1.1. Calculate means & standard deviations for 4 groups
data(CO2)
aggregate(CO2$uptake, by=list(CO2$Type,CO2$Treatment), FUN=mean)
## Group.1 Group.2 x
## 1 Quebec nonchilled 35.33333
## 2 Mississippi nonchilled 25.95238
## 3 Quebec chilled 31.75238
## 4 Mississippi chilled 15.81429
aggregate(CO2$uptake, by=list(CO2$Type,CO2$Treatment), FUN=sd)
## Group.1 Group.2 x
## 1 Quebec nonchilled 9.596371
## 2 Mississippi nonchilled 7.402136
## 3 Quebec chilled 9.644823
## 4 Mississippi chilled 4.058976
1.2. Perform one-way tests twice: once for Type and once for Treatment
fit_type=lm(uptake~Type, data=CO2)
anova(fit_type)
## Analysis of Variance Table
##
## Response: uptake
## Df Sum Sq Mean Sq F value Pr(>F)
## Type 1 3365.5 3365.5 43.519 3.835e-09 ***
## Residuals 82 6341.4 77.3
## ---
## Signif. codes: 0 '***' 0.001 '**' 0.01 '*' 0.05 '.' 0.1 ' ' 1
The p-values is smaller than 0.05. Thus we should reject the null hypotheses and conclude that type can affect uptake significantly.
fit_treat=lm(uptake~Treatment, data=CO2)
anova(fit_treat)
## Analysis of Variance Table
##
## Response: uptake
## Df Sum Sq Mean Sq F value Pr(>F)
## Treatment 1 988.1 988.11 9.2931 0.003096 **
## Residuals 82 8718.9 106.33
## ---
## Signif. codes: 0 '***' 0.001 '**' 0.01 '*' 0.05 '.' 0.1 ' ' 1
The p-values is smaller than 0.05. Thus we should reject the null hypotheses and conclude that treatment can affect uptake significantly.

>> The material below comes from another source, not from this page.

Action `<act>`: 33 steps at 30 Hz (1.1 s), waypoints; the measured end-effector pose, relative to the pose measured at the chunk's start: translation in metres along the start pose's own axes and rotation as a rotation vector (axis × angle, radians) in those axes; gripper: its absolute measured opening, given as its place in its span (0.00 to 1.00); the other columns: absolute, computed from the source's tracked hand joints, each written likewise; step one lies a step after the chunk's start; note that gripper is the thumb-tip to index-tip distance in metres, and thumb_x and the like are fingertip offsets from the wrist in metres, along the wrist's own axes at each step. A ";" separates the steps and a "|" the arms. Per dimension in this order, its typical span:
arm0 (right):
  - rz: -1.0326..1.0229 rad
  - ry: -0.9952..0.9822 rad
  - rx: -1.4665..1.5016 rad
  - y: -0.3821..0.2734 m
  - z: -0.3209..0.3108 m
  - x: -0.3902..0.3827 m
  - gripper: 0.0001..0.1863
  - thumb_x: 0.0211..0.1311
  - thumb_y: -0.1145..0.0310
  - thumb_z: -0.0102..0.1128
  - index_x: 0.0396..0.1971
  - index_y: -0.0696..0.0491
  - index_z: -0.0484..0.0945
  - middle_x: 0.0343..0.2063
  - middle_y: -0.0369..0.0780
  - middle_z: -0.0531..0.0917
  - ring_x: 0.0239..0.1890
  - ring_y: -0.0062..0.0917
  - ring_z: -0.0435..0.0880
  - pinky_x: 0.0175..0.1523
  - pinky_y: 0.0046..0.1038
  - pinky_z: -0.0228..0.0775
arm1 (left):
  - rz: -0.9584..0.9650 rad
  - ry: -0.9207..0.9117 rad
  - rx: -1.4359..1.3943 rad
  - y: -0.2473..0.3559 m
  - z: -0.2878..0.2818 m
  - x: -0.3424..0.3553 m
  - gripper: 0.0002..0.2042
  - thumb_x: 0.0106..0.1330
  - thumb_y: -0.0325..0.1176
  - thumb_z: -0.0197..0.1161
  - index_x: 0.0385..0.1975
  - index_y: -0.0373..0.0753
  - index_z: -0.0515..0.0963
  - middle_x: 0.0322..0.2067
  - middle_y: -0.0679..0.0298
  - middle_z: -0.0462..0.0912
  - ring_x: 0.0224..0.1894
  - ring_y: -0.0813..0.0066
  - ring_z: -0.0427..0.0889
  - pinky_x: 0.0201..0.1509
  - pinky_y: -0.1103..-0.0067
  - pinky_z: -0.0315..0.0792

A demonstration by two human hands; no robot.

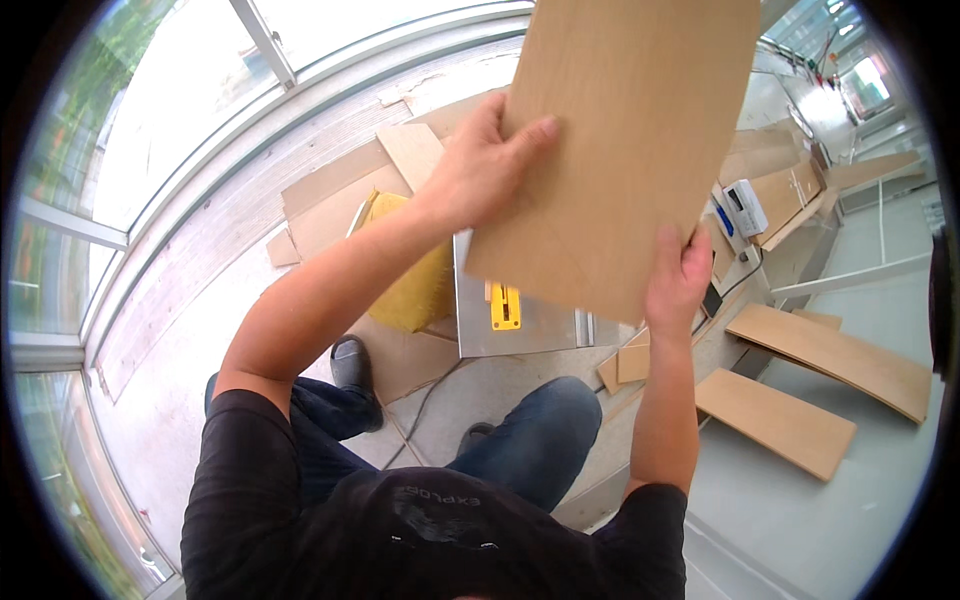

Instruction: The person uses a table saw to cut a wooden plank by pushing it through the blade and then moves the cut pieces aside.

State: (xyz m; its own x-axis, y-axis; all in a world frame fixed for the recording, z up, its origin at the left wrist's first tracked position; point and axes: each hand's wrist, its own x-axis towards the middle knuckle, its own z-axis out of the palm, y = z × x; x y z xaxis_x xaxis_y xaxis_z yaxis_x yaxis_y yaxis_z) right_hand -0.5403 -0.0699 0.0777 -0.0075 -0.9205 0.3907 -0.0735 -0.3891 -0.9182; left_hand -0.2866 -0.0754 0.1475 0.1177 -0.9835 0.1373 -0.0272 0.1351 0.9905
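Note:
A wide plywood board (615, 150) is held up across the upper middle. My left hand (480, 160) grips its left edge, thumb on the near face, and my right hand (680, 275) grips its lower right edge with fingers curled round it. Beneath the board is a metal-topped work table (530, 335) with a yellow insert (505, 307), partly hidden by the board. A yellow padded-looking object (405, 280) lies just left of the table, on cardboard sheets (330, 200).
Cut boards (830, 355) lie on the pale surface at right. A white box (745, 208), a blue item (723, 215) and more panels (790, 190) sit at upper right. A cable (425, 400) crosses the floor between my legs. Framed windows (140, 150) curve along the left.

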 end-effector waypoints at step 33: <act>0.774 0.174 -0.847 0.212 -0.060 -0.137 0.37 0.75 0.40 0.43 0.42 0.66 0.79 0.39 0.60 0.83 0.46 0.53 0.82 0.53 0.45 0.71 | -0.316 -0.113 0.269 -0.238 -0.056 0.167 0.28 0.64 0.44 0.71 0.52 0.24 0.75 0.42 0.49 0.86 0.37 0.66 0.87 0.43 0.72 0.82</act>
State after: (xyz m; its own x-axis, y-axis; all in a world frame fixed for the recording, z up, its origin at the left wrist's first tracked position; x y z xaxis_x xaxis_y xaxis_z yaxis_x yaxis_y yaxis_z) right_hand -0.6149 -0.0245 -0.1669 -0.4745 -0.8589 -0.1927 -0.6323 0.4849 -0.6042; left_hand -0.2052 -0.2653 -0.0651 0.0532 -0.9804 -0.1897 -0.2672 -0.1970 0.9433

1.3. Perform a two-way test for Type and Treatment
fit=lm(uptake~Type*Treatment, data=CO2)
anova(fit)
## Analysis of Variance Table
##
## Response: uptake
## Df Sum Sq Mean Sq F value Pr(>F)
## Type 1 3365.5 3365.5 52.5086 2.378e-10 ***
## Treatment 1 988.1 988.1 15.4164 0.0001817 ***
## Type:Treatment 1 225.7 225.7 3.5218 0.0642128 .
## Residuals 80 5127.6 64.1
## ---
## Signif. codes: 0 '***' 0.001 '**' 0.01 '*' 0.05 '.' 0.1 ' ' 1
The p-values for type and treatment are both smaller than 0.05. Thus we should reject the null hypothesis and conclude that both type and treatment can affect uptake significantly. However, the interaction effect between type and treatment on uptake is not significant (p=0.06).
2.1. Use the table() function with the following combinations
attach(mtcars)
table(vs, am)
## am
## vs 0 1
## 0 12 6
## 1 7 7
table(gear, carb)
## carb
## gear 1 2 3 4 6 8
## 3 3 4 3 5 0 0
## 4 4 4 0 4 0 0
## 5 0 2 0 1 1 1
table(cyl, gear)
## gear
## cyl 3 4 5
## 4 1 8 2
## 6 2 4 1
## 8 12 0 2
Form the cross tables above, I guess that gear depends on carb, cyl depends on gear, while am won’t influence vs.
2.2. Perform a Chi-Squared analysis for each of the three cases above
chisq.test(table(vs, am))
##
## Pearson's Chi-squared test with Yates' continuity correction
##
## data: table(vs, am)
## X-squared = 0.34754, df = 1, p-value = 0.5555
The p-value (p=0.56) is greater than 0.05. Thus we should accept the null hypothesis and conclude vs doesn’t dependent on am.
chisq.test(table(gear, carb))
## Warning in chisq.test(table(gear, carb)): Chi-squared approximation may be
## incorrect
##
## Pearson's Chi-squared test
##
## data: table(gear, carb)
## X-squared = 16.518, df = 10, p-value = 0.08573
The p-value (p=0.09) is greater than 0.05. Thus we should accept the null hypothesis and conclude gear is independent of carb.
chisq.test(table(cyl, gear))
## Warning in chisq.test(table(cyl, gear)): Chi-squared approximation may be
## incorrect
##
## Pearson's Chi-squared test
##
## data: table(cyl, gear)
## X-squared = 18.036, df = 4, p-value = 0.001214
The p-value is smaller than 0.01. Thus we should reject the null hypothesis and conclude cyl is dependent of gear.